三つ葉のクローバー#11
僕は再び、いろめき立つキャンパス内をうろつく事になった。しかし、勧誘の期間もすでに半分は過ぎている。客引きのような上回生も、断られた人間に何度も声をかけることはしなくなっていた。
少し安心した僕は、同じ専攻の関本くんと学内を散策していた。すると急に、上回生の女性に「ちょっといいですか」と声をかけられた。普通の勧誘とは違い、僕のことを知っている風である。訝っていると、関本くんが何か勘違いして「用事を思い出した」と言ってそそくさと去っていった。
セミロングの黒髪の、芯の強そうな切長の目をした女性で、見覚えはない。話を聞いてみると、入学式の際に哲学科のプラカードを持って先導してくれた2回生だった。なぜかわからないが、僕のことが印象に残っていたらしい。ぜひ邦楽部に入らないかと言われた。
彼女の懸命さは伝わってきたが、残念ながら和楽器を演奏したいとは思わない。もう入りたいところは決まっていると言って丁重にお断りをした。
関本くんが去って一人になったあと、僕は目当ての場所に向かった。
そのブースは広場のはずれにあった。小柄で天然パーマの優しげな顔立ちをした男性と、髪が長くスラッとした長身の女性、中肉中背で知性を感じさせる目をした男性が、楽しそうにおしゃべりをしていた。その様子が、僕には他の部とはなにか違うように見えた。

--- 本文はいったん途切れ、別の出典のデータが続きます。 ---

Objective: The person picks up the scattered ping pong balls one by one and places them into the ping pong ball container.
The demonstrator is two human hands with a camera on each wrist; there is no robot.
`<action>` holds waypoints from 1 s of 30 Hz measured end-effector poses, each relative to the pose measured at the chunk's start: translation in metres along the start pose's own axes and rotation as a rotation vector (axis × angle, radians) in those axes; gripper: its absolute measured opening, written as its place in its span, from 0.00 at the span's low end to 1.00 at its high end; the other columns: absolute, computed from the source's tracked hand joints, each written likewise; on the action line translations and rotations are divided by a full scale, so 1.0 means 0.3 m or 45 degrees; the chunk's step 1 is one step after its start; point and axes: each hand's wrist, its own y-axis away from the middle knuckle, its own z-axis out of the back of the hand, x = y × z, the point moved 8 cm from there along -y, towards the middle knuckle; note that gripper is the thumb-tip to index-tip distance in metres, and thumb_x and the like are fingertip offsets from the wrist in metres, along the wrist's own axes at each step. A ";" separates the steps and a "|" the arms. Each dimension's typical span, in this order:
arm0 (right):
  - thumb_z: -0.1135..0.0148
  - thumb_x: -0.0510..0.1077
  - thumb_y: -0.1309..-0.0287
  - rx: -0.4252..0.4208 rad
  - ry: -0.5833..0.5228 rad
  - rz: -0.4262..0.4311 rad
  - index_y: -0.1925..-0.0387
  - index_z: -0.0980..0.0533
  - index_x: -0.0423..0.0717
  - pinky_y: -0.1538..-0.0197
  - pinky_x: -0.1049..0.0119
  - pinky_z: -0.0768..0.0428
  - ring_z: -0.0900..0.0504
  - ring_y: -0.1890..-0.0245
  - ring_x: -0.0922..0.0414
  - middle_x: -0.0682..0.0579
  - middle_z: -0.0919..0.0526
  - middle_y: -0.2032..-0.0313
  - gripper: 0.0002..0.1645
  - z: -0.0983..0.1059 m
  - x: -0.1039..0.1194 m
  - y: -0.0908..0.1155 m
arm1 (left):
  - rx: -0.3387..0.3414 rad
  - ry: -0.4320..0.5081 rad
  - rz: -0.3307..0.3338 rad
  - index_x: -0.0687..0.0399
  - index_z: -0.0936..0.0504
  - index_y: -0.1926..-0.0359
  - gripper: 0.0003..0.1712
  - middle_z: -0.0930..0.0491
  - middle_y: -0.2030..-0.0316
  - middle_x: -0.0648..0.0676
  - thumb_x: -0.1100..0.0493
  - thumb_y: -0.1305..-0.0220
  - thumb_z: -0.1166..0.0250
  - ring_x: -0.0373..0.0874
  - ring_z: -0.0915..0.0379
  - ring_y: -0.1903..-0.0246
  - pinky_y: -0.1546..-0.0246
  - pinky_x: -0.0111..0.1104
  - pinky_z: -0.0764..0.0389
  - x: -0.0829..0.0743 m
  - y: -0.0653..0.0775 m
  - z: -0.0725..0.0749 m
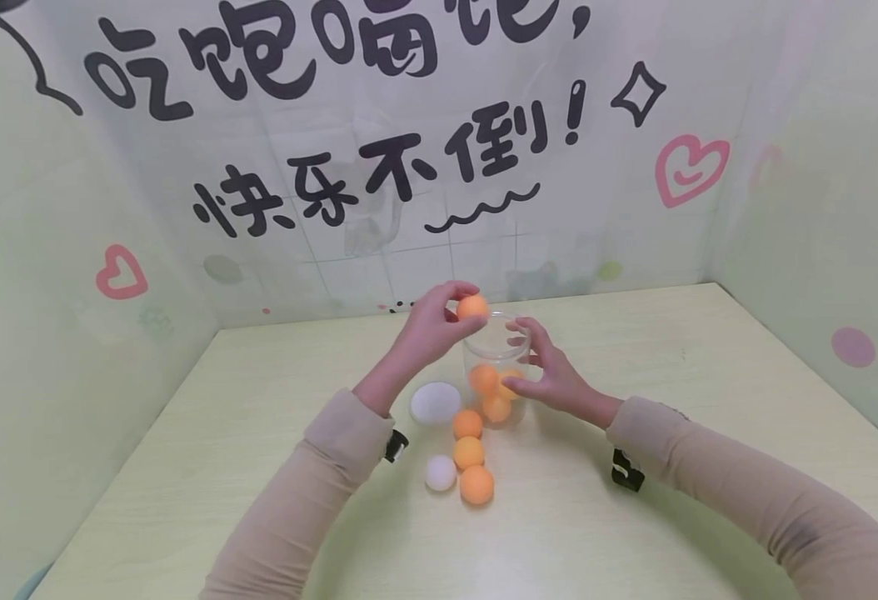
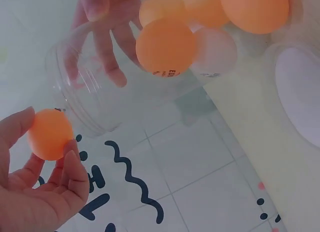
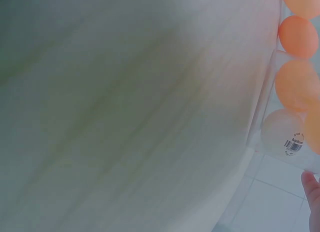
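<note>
In the head view my left hand (image 1: 431,323) pinches an orange ping-pong ball (image 1: 472,307) between thumb and fingers, right at the rim of a clear jar (image 1: 493,343). The left wrist view has that ball (image 2: 51,134) beside the jar's mouth. My right hand (image 1: 559,377) grips the jar's right side, thumb in front and fingers around the far side. Several orange balls (image 2: 166,48) and a white ball (image 3: 282,132) with printing lie in the jar's lower part. The jar stands upright on the table.
A white round lid (image 1: 435,402) lies left of the jar. Three orange balls (image 1: 469,453) form a row in front of it, with a white ball (image 1: 441,473) beside them. A printed curtain (image 1: 409,242) closes off the back of the table (image 1: 559,533).
</note>
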 end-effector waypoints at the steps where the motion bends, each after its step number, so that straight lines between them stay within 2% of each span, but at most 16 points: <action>1: 0.37 0.25 0.56 0.001 0.003 -0.002 0.39 0.52 0.29 0.48 0.41 0.30 0.35 0.44 0.31 0.28 0.40 0.41 0.45 0.000 0.001 0.000 | 0.004 -0.016 -0.011 0.58 0.27 0.46 0.24 0.26 0.51 0.56 0.58 0.43 0.36 0.48 0.28 0.65 0.66 0.30 0.24 -0.004 -0.001 -0.006; 8: 0.38 0.24 0.57 0.011 -0.002 0.001 0.40 0.52 0.26 0.49 0.39 0.30 0.36 0.45 0.29 0.26 0.41 0.41 0.45 0.000 0.019 -0.003 | 0.006 -0.138 -0.066 0.58 0.26 0.47 0.22 0.27 0.52 0.57 0.60 0.44 0.36 0.48 0.30 0.63 0.63 0.32 0.25 -0.023 -0.007 -0.032; 15: 0.38 0.24 0.56 0.005 -0.005 0.011 0.40 0.52 0.26 0.50 0.38 0.31 0.36 0.45 0.29 0.26 0.41 0.41 0.45 0.002 0.022 0.000 | 0.039 -0.186 -0.126 0.59 0.25 0.48 0.22 0.26 0.51 0.57 0.62 0.45 0.35 0.49 0.29 0.60 0.59 0.34 0.25 -0.038 -0.008 -0.055; 23: 0.38 0.25 0.56 -0.002 0.007 -0.009 0.39 0.52 0.29 0.48 0.40 0.30 0.34 0.45 0.32 0.28 0.40 0.41 0.45 0.003 0.023 0.003 | 0.075 -0.239 -0.135 0.57 0.26 0.46 0.23 0.27 0.47 0.58 0.63 0.44 0.36 0.53 0.27 0.57 0.57 0.37 0.25 -0.034 -0.003 -0.066; 30: 0.37 0.25 0.56 -0.001 0.011 -0.014 0.39 0.52 0.29 0.48 0.41 0.30 0.34 0.45 0.32 0.28 0.40 0.41 0.45 0.003 0.018 0.002 | 0.065 -0.236 -0.116 0.55 0.27 0.45 0.23 0.27 0.47 0.56 0.62 0.43 0.36 0.49 0.28 0.58 0.56 0.36 0.25 -0.028 0.013 -0.054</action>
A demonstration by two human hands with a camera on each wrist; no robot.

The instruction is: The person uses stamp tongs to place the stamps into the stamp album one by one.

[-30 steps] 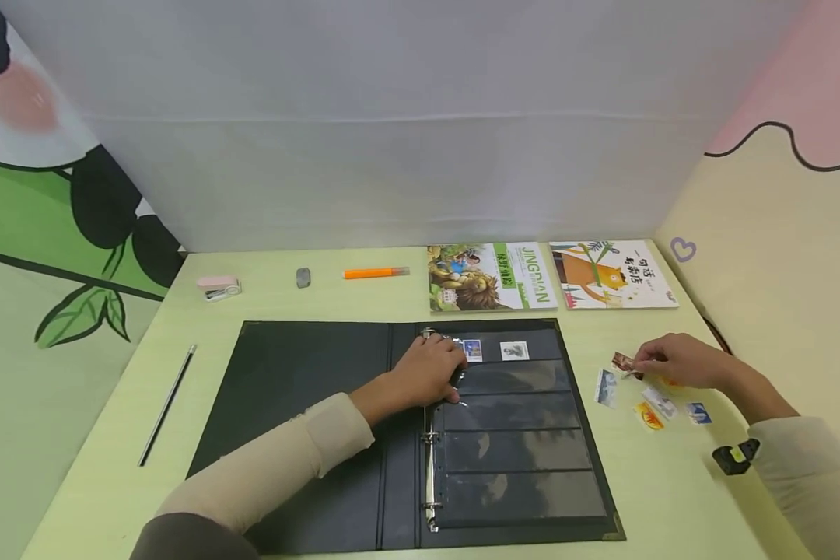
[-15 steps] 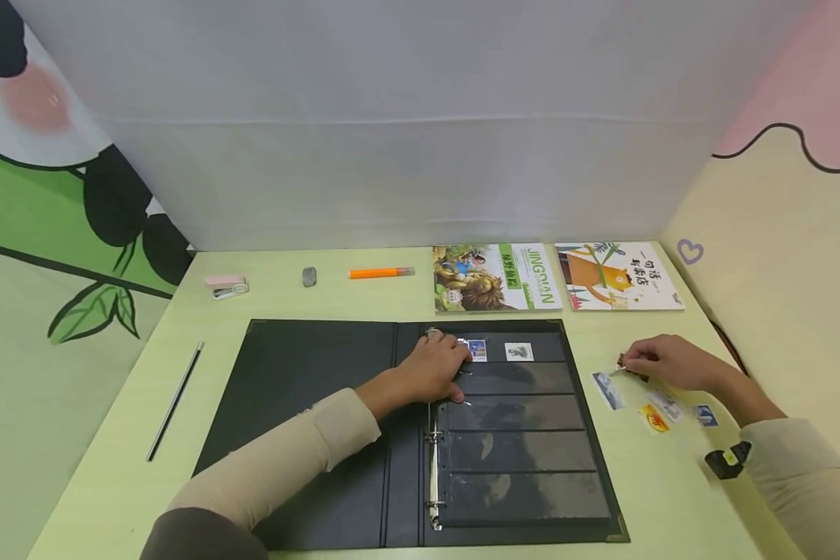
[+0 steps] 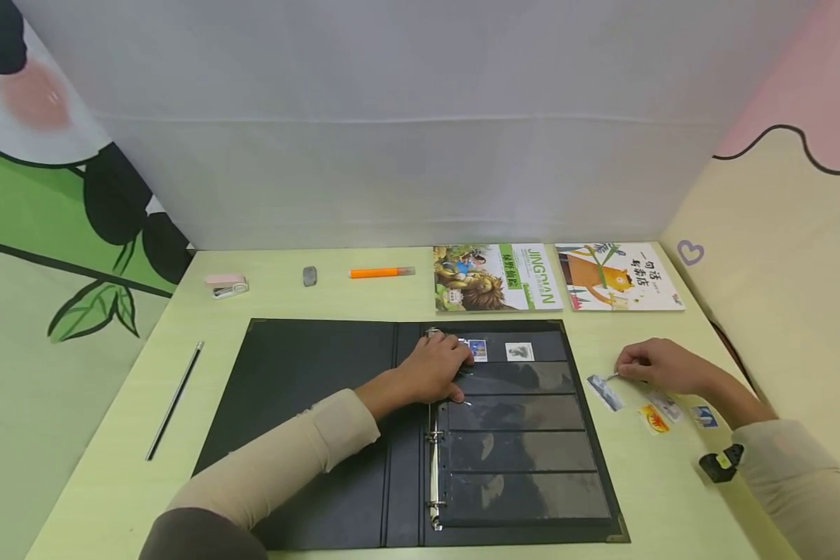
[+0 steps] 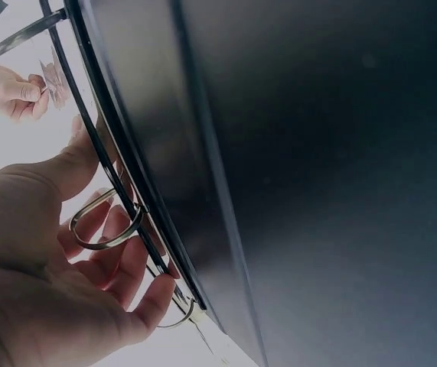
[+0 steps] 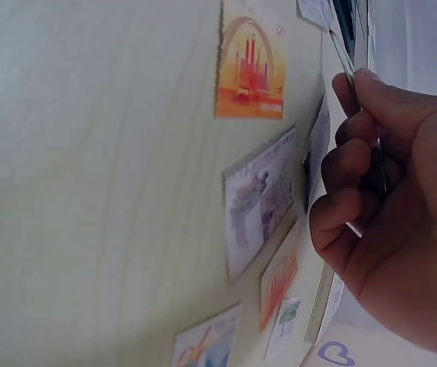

立て看板には「心理学研究会」と書かれていた。もともと大学を受けるときから、哲学がダメなら心理学を専攻したいと考えていた。なんとか希望する哲学科に合格したが、ここならさらに心理学も学べるかもしれない。僕は、思い切って自分から入部したいと申し出た。
この時期に、それほど人気があるとは思えない研究会に、みずから「入りたい」という僕を見て、先輩たちは驚きの表情を浮かべていた。とはいえ、入部希望者である。すぐにジュースとお菓子でもてなしてくれた。